▶ [Your objective]:
Nothing except the pictures should be left out when you reproduce the listing exactly.

▶ [Given information]:
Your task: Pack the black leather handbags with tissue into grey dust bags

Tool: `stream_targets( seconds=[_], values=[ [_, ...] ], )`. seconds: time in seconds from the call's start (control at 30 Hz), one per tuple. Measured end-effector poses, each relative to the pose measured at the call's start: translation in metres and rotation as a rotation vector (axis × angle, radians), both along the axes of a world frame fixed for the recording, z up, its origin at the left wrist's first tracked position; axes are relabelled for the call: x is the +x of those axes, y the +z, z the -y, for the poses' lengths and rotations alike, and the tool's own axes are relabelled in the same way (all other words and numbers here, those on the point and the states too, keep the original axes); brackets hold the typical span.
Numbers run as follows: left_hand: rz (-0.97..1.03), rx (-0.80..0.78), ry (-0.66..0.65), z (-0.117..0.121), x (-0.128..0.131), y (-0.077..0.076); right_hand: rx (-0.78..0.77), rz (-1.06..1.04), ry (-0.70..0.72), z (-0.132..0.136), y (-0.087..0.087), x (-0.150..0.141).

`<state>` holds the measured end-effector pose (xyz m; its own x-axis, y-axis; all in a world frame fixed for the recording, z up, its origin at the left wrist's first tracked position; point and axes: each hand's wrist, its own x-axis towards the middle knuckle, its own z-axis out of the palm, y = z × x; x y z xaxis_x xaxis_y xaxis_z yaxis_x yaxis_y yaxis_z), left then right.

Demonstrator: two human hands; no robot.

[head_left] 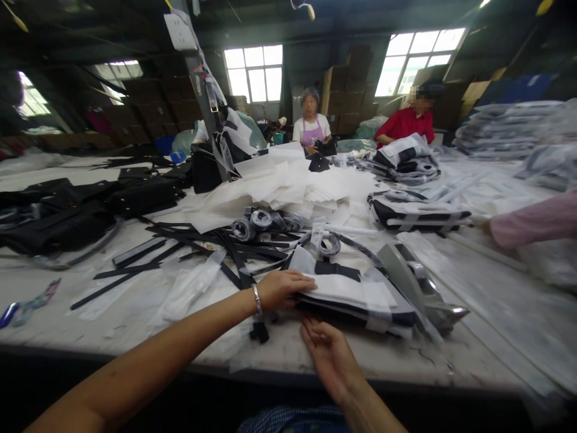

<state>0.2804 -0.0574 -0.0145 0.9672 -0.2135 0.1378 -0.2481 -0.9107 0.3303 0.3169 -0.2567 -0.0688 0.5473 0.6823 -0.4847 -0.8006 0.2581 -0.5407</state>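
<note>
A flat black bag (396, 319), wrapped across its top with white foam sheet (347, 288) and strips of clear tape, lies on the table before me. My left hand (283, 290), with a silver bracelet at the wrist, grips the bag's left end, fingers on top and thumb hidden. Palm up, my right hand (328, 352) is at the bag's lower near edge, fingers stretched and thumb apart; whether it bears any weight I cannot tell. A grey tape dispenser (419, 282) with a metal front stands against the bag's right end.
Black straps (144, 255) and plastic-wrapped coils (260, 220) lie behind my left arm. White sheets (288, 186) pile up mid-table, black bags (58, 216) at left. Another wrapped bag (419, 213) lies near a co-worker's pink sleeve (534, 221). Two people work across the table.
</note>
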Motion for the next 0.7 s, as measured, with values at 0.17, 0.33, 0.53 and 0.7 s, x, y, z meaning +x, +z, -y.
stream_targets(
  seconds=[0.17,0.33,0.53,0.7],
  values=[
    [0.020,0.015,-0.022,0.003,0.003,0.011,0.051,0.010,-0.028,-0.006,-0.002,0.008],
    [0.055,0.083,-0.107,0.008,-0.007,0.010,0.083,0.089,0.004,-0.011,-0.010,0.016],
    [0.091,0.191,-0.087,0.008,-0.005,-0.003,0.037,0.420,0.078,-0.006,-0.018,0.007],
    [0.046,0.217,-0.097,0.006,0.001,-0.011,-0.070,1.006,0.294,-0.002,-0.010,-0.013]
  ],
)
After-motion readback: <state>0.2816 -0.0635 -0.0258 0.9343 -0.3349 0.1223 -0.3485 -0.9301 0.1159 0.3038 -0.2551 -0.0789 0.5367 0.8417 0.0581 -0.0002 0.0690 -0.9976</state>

▶ [Solution to the problem]:
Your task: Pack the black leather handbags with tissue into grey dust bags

Tool: `stream_targets( seconds=[_], values=[ [_, ...] ], )`. seconds: time in seconds from the call's start (control at 30 Hz), one per tuple. Measured end-effector poses, each relative to the pose measured at the call's start: translation in metres and rotation as a rotation vector (axis × angle, radians), both along the axes of a world frame fixed for the recording, z up, its origin at the left wrist's first tracked position; axes are relabelled for the call: x is the +x of those axes, y the +z, z the -y, for the poses' lengths and rotations alike, and the tool's own axes are relabelled in the same way (all other words and numbers here, those on the point and the states too, keep the original axes); brackets hold the typical span.
Numbers run as follows: left_hand: rz (-0.97..1.03), rx (-0.80..0.78), ry (-0.66..0.65), z (-0.117..0.121), x (-0.128..0.131), y (-0.077..0.076); right_hand: rx (-0.78..0.77), rz (-1.06..1.04), ry (-0.70..0.72), z (-0.132..0.136), y (-0.087..0.087), x (-0.150..0.141).

`<state>` holds the measured end-effector pose (xyz m; its own x-axis, y-axis; all in a world frame fixed for the recording, z up, its origin at the left wrist's first tracked position; point and axes: each hand's wrist, its own x-axis towards the middle knuckle, its own z-axis out of the palm, y = z × x; x y z xaxis_x xaxis_y xaxis_z yaxis_x yaxis_y yaxis_z), left then right.

Demonstrator: two human hands; no robot.

[head_left] 

<state>0.2804 -0.0574 -0.0145 0.9672 -0.2135 0.1378 -0.2481 -0.9107 0.3303 0.3169 -0.2567 -0.0688 0.5473 0.6823 -0.4847 -0.8006 0.2581 -0.5407</state>
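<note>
A flat black bag (396, 319), wrapped across its top with white foam sheet (347, 288) and strips of clear tape, lies on the table before me. My left hand (283, 290), with a silver bracelet at the wrist, grips the bag's left end, fingers on top and thumb hidden. Palm up, my right hand (328, 352) is at the bag's lower near edge, fingers stretched and thumb apart; whether it bears any weight I cannot tell. A grey tape dispenser (419, 282) with a metal front stands against the bag's right end.
Black straps (144, 255) and plastic-wrapped coils (260, 220) lie behind my left arm. White sheets (288, 186) pile up mid-table, black bags (58, 216) at left. Another wrapped bag (419, 213) lies near a co-worker's pink sleeve (534, 221). Two people work across the table.
</note>
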Motion for the next 0.7 s, as measured, with values at 0.17, 0.33, 0.53 and 0.7 s, x, y, z meaning +x, +z, -y.
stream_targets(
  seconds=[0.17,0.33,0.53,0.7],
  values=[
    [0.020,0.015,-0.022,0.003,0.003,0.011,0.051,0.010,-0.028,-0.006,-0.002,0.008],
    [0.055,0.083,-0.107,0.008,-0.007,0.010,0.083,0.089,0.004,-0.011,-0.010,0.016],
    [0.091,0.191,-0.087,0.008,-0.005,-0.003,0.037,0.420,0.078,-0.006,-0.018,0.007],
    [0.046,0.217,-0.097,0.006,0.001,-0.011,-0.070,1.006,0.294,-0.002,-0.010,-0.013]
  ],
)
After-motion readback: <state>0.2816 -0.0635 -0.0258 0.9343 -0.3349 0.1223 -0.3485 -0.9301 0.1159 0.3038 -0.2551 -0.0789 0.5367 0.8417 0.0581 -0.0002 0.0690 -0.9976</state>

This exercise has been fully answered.